Concerned with what damage one can actually claim for – the consequences from a breach
Sometimes the law says that the damage is ‘too remote’ - and because of this it is irrecoverable
To claim for damages it must be within the range of remoteness
Judge decides where to draw the line
Two tests of recovery
The Test of Directness (Old test)
Claimant can claim for all the damage which is a direct result of the breach – if you could chain it back to the original breach then you can claim for everything: Re Polemis
No attempt to define directness in the case: most people regarded it as extension of causation – no NAI - unfair on D leading to crushing liability
The Test of Reasonable Foreseeability
The Wagon Mound (No 1) (1961)
TEST OF REASONABLE FORESEEABILITY : all the damage which is reasonably foreseeable from the breach
Fire damage was not reasonably foreseeable – because an expert had been asked and told them not to worry - oil involved was heavy oil – hard to ignite – the expert had in fact been correct
But the pollution damage was reasonably foreseeable
The Same Kind of Harm
Courts vary their approach - some cases taking generously broad – whereas have been more restrictive or narrow view as the kind of harm that is foreseeable
Contrast:
Narrow view
Tremain v Pike: C worked on a farm with cattle – sued his employer because he contracted weil’s disease: one of the ways you get it is through rat’s urine – if you work on a farm then you come into contact with rats urine – when it went to court a very narrow view was taken – not reasonable – if he had been bitten by a rat then he would have been able to claim (apparently rat bite would have been reasonable) but the disease was rare and not reasonable – this decision was heavily criticised -lots of industries knew about the disease
Wide view
Bradford v Robinson Rentals : C sued employer for giving him defective van – windscreen couldn’t be demisted – the only way he could drive was to leave the window open – as a result he got frostbite: court took wide approach to remoteness– any type of damage from coldness was reasonably foreseeable
Margereson v JW Roberts: C was diagnosed with mesothelioma: many years previously when they had been a child, they would regularly play by the D’s factories – thought they were playing with snow but it was in fact white asbestos – D argued that the kind of lung cancer that the plaintiff got was unusual – but courts said ‘is it reasonably foreseeable that a kind of respiratory illness will occur?
Risk of Damage
So long as the type of damage is foreseeable, it will not be too remote even if the chances of it happening are minimal: Overseas Tankship (UK) v Miller Steamship Co; The Wagon Mound (No. 2)

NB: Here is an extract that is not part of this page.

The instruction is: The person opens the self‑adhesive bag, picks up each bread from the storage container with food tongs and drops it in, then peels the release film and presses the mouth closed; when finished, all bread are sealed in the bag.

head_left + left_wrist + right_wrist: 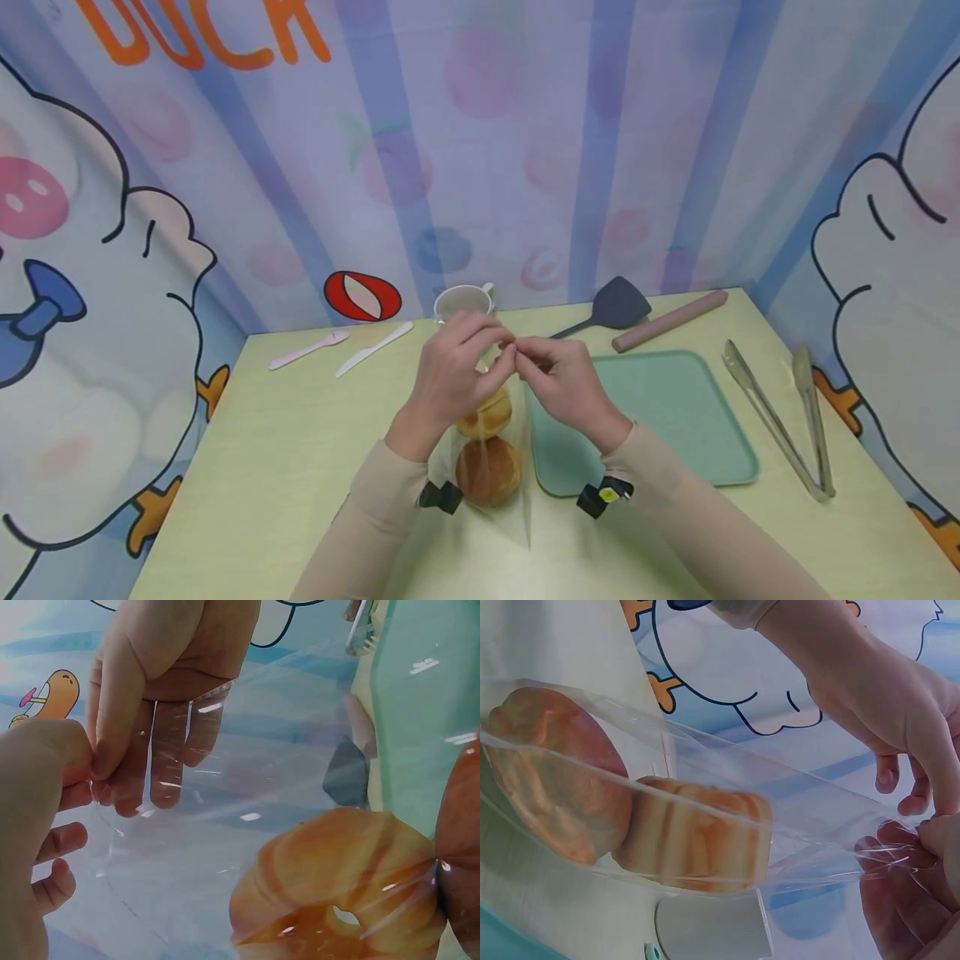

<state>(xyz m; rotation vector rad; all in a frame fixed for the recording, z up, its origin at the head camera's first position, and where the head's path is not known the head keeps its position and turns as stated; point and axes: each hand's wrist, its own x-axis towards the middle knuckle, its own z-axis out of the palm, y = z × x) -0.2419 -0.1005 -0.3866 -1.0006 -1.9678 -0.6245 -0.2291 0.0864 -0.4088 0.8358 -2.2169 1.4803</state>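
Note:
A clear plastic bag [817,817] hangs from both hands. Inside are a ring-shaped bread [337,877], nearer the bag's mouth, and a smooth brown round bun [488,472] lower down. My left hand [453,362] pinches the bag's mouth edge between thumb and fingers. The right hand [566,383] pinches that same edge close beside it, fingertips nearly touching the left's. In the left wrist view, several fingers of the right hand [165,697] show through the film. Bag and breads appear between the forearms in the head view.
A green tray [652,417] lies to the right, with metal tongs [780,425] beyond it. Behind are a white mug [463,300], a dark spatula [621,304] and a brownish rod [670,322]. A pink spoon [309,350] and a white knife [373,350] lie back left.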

No need to foresee exact way damage occurs
Hughes v Lord Advocate: workers had left manhole up and left it – group of children decided to explore: C was only 8 - played with the lamp and dropped it in the hole, where it exploded, causing severe burns – court felt that damage by fire was foreseeable and , there, there was no need to foresee the exact way in which is occurred (an explosion) – not sure exactly what happened – but either the lamp got caught or he dropped it
Clear that the burns were reasonably foreseeable
But it was argued that how the burns occurred was not reasonably foreseeable
Court – you do not have to foresee exactly how the damage occurred
D said they would only pay damages for a small burn - as this was not reasonably foreseeable – the extent of the damage
Court rejected this too – once the damage is reasonably foreseeable then the D is liable for the full extent of the damages – all the money for the full extent of the damage
Generous decision – courts trying to use mechanisms to get pragmatic justice
Cases which don’t follow the usual route: BLIP CASES
Doughty v Turner Manufacturing CO Ltd: plaintiff suffered burns at work due to an explosion – sued – evidence that the reason for the explosion was that they had been moving a massive asbestos lid to a cauldron – in the cauldron there were chemicals – somehow the lid slid into the cauldron and there was a chemical reaction which led to the explosion – but no one knew there was going to be this reaction – unusual reaction – Court denied claim for damage suffered – said it was not reasonably foreseeable – so not reasonably foreseeable – but said however, if the lid had fallen into the liquid rather than slid – then it would have splashed and then he could have claimed – but because it slid it wasn’t foreseeable - heavily criticised (vs. Hughes)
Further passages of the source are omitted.